Data section
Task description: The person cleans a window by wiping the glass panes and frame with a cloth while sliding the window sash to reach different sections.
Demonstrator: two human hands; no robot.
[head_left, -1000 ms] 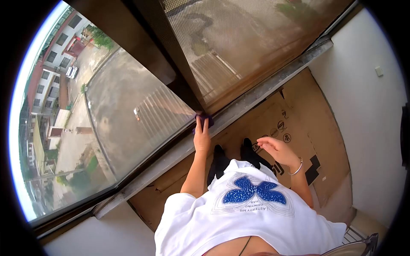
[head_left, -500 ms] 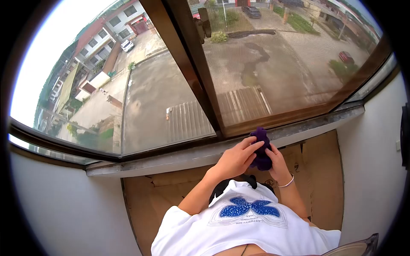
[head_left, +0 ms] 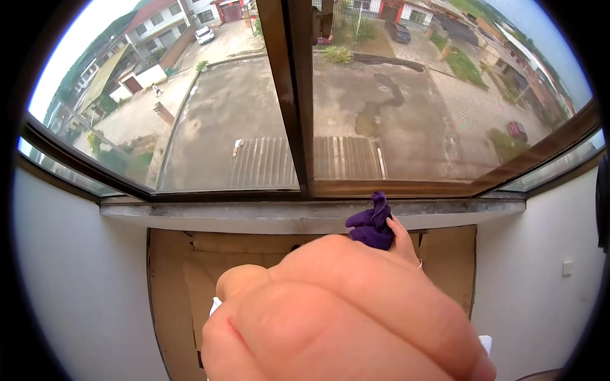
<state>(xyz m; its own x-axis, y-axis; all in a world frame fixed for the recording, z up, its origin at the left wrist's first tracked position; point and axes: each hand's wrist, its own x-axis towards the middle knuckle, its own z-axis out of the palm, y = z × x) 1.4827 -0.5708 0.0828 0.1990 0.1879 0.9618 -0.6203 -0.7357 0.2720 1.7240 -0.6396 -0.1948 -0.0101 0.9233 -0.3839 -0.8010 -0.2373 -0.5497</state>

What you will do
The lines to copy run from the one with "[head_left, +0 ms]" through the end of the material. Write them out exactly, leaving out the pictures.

Answer to this task
[head_left, +0 ms] 
<state>(xyz m; its own x-axis, y-axis; all in a world frame fixed for the recording, z up, its origin at the left wrist's first tracked position; point and axes: each hand's wrist, its own x-axis towards the middle knuckle, its own z-axis out of the palm, y = z × x) 1.4827 -0.5708 0.0828 0.1990 0.1879 0.9618 -0.6203 -0.7357 0.2720 1.7240 -0.6396 -0.1948 -0.0101 0.9233 -0.3839 -0.8010 -0.2373 -0.5497</state>

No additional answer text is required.